**Problem requirements:**
All the data beneath this line is to be reproduced exactly.
Segment Start: Supplied data
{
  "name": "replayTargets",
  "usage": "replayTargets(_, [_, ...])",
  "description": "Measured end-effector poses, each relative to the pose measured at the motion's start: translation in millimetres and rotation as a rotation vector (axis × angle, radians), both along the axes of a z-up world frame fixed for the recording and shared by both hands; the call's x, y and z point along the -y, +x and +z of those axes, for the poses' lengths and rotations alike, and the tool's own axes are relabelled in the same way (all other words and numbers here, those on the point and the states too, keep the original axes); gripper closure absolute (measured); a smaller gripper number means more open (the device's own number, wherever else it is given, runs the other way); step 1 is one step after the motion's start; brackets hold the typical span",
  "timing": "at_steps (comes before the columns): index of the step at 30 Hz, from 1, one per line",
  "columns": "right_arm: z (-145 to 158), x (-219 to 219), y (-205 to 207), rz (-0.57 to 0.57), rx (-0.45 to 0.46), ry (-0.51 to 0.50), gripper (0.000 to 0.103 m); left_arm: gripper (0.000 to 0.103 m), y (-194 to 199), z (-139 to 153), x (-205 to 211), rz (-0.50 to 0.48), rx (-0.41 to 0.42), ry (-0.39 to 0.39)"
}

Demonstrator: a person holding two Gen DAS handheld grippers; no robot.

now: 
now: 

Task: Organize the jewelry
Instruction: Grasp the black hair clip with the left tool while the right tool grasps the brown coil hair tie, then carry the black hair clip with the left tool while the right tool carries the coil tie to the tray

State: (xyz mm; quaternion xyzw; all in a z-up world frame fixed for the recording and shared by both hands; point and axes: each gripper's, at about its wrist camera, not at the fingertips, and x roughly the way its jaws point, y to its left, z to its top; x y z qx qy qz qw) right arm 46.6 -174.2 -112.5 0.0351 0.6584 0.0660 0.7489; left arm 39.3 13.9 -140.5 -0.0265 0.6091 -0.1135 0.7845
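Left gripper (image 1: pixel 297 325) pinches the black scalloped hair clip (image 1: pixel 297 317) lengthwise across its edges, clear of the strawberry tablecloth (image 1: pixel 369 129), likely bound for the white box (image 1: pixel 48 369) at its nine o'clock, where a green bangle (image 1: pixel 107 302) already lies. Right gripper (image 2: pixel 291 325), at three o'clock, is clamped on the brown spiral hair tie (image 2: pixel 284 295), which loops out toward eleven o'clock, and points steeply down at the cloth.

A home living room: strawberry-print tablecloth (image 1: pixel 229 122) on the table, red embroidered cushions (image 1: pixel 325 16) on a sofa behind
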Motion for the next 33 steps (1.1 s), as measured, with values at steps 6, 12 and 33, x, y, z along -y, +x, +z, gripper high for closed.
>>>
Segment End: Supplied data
**Your solution:**
{
  "name": "replayTargets",
  "usage": "replayTargets(_, [_, ...])",
  "description": "Measured end-effector poses, each relative to the pose measured at the motion's start: translation in millimetres and rotation as a rotation vector (axis × angle, radians), both along the axes of a z-up world frame fixed for the recording and shared by both hands; the call's x, y and z point along the -y, +x and +z of those axes, for the poses' lengths and rotations alike, and the tool's own axes are relabelled in the same way (all other words and numbers here, those on the point and the states too, keep the original axes); gripper closure absolute (measured); a smaller gripper number means more open (the device's own number, wherever else it is given, runs the other way); step 1 is one step after the motion's start; brackets hold the typical span",
  "timing": "at_steps (comes before the columns): index of the step at 30 Hz, from 1, one per line",
  "columns": "right_arm: z (-145 to 158), x (-219 to 219), y (-205 to 207), rz (-0.57 to 0.57), rx (-0.45 to 0.46), ry (-0.51 to 0.50), gripper (0.000 to 0.103 m); left_arm: gripper (0.000 to 0.103 m), y (-194 to 199), z (-139 to 153), x (-205 to 211), rz (-0.50 to 0.48), rx (-0.41 to 0.42), ry (-0.39 to 0.39)"
}

Demonstrator: a person holding two Gen DAS handheld grippers; no robot.

now: 
now: 

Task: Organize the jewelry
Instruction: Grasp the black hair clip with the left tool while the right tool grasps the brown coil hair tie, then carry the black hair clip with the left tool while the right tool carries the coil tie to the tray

State: (xyz mm; quaternion xyzw; all in a z-up world frame fixed for the recording and shared by both hands; point and axes: each gripper's, at about its wrist camera, not at the fingertips, and x roughly the way its jaws point, y to its left, z to its top; x y z qx qy qz qw) right arm 46.6 -174.2 -112.5 0.0351 0.6584 0.0660 0.7489; left arm 39.3 13.9 -140.5 -0.0265 0.6091 -0.1135 0.7845
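Left gripper (image 1: pixel 297 325) pinches the black scalloped hair clip (image 1: pixel 297 317) lengthwise across its edges, clear of the strawberry tablecloth (image 1: pixel 369 129), likely bound for the white box (image 1: pixel 48 369) at its nine o'clock, where a green bangle (image 1: pixel 107 302) already lies. Right gripper (image 2: pixel 291 325), at three o'clock, is clamped on the brown spiral hair tie (image 2: pixel 284 295), which loops out toward eleven o'clock, and points steeply down at the cloth.

A home living room: strawberry-print tablecloth (image 1: pixel 229 122) on the table, red embroidered cushions (image 1: pixel 325 16) on a sofa behind
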Motion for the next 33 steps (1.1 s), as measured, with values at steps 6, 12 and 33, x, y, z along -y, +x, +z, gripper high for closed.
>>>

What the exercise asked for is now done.